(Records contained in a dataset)
= Beginning of Section =

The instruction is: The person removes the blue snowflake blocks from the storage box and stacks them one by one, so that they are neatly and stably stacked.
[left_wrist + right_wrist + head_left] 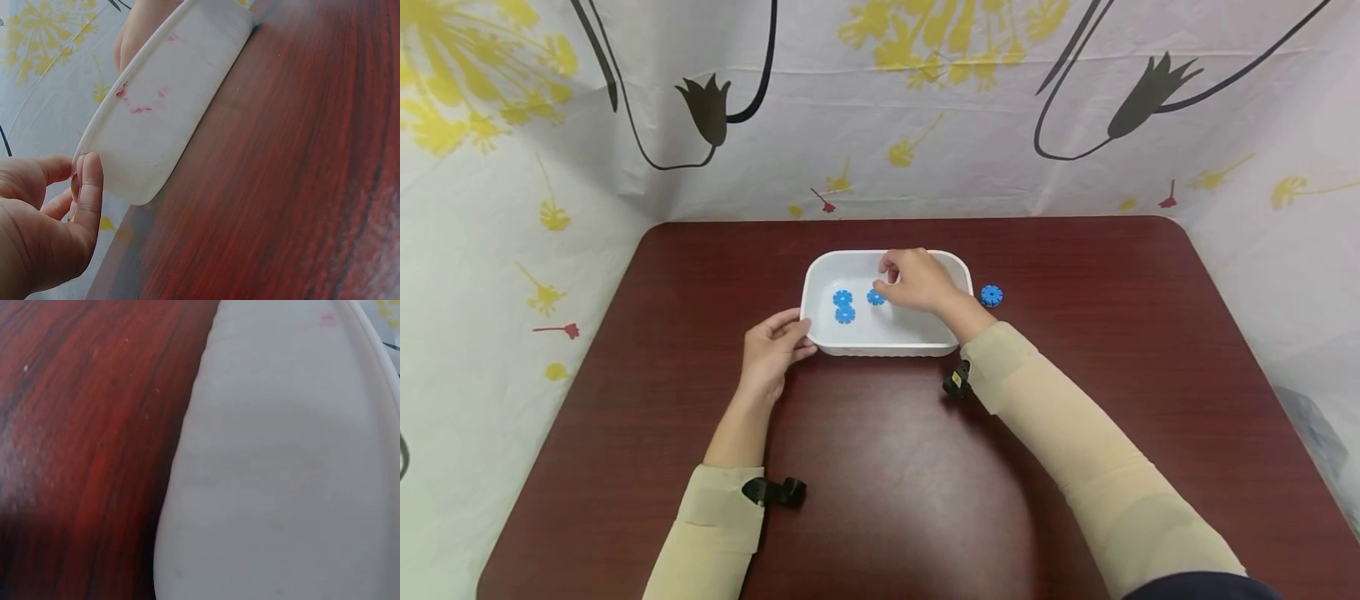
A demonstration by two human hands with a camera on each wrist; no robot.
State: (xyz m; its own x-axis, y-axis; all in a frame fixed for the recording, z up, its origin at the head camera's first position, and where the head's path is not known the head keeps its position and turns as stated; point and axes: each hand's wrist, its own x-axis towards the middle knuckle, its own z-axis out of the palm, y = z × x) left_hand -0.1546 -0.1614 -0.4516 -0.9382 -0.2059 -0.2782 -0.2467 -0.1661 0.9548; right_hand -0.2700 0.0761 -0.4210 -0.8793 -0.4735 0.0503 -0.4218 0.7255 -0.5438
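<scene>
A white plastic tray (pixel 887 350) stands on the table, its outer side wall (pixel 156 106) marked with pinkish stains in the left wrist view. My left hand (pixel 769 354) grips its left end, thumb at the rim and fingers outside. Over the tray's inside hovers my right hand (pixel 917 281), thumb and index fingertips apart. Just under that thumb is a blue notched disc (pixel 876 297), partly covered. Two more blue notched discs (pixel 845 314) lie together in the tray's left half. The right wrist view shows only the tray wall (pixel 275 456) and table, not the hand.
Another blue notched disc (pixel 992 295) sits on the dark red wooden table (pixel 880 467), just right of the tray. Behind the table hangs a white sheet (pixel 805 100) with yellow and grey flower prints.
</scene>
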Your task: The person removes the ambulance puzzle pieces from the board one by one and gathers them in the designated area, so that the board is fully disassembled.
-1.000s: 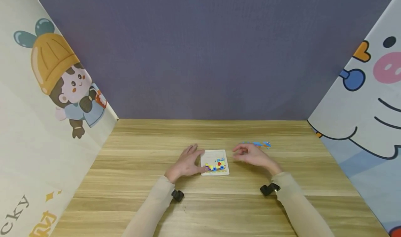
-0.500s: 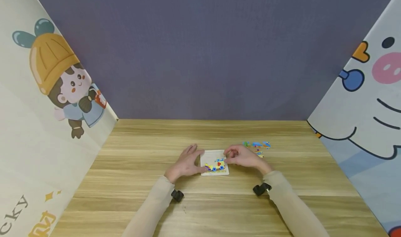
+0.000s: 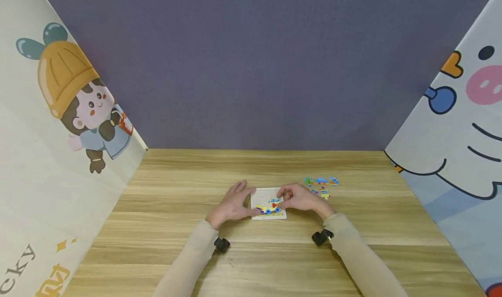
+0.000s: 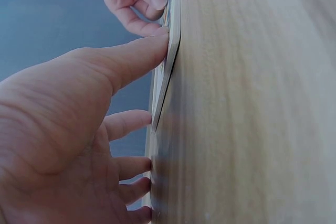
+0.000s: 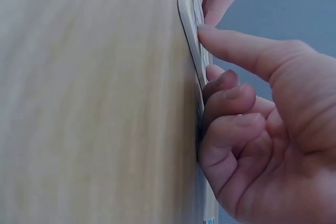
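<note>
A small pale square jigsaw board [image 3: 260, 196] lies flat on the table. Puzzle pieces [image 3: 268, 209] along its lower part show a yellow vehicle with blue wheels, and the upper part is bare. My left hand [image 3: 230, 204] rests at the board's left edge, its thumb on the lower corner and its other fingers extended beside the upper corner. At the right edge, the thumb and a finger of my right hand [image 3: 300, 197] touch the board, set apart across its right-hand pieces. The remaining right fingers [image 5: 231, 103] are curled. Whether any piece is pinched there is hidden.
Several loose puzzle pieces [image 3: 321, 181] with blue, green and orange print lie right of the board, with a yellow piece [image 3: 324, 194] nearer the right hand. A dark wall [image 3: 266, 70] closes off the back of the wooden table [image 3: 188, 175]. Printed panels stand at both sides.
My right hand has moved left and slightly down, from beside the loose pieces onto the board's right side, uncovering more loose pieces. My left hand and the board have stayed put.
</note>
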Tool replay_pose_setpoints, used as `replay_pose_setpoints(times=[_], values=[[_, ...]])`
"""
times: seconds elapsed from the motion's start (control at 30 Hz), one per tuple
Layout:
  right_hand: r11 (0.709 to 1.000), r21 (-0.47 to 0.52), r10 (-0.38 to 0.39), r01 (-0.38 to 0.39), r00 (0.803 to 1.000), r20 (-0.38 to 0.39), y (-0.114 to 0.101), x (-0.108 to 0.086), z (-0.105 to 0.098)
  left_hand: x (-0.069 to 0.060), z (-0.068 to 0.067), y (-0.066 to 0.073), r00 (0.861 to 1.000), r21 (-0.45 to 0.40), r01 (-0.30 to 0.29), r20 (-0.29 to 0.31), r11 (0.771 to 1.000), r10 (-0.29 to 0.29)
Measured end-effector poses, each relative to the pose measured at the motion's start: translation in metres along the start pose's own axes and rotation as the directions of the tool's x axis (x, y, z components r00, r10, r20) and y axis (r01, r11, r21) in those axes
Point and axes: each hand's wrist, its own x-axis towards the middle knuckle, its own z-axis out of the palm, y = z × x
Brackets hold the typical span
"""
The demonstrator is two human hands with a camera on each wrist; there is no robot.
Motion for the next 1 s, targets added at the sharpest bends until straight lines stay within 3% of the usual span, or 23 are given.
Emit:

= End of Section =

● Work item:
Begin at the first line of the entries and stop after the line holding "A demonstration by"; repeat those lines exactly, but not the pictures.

● Solution for this exercise:
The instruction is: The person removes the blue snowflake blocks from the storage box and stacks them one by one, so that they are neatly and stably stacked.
[left_wrist + right_wrist + head_left] 
A demonstration by two human hands with a camera on each wrist; no robot.

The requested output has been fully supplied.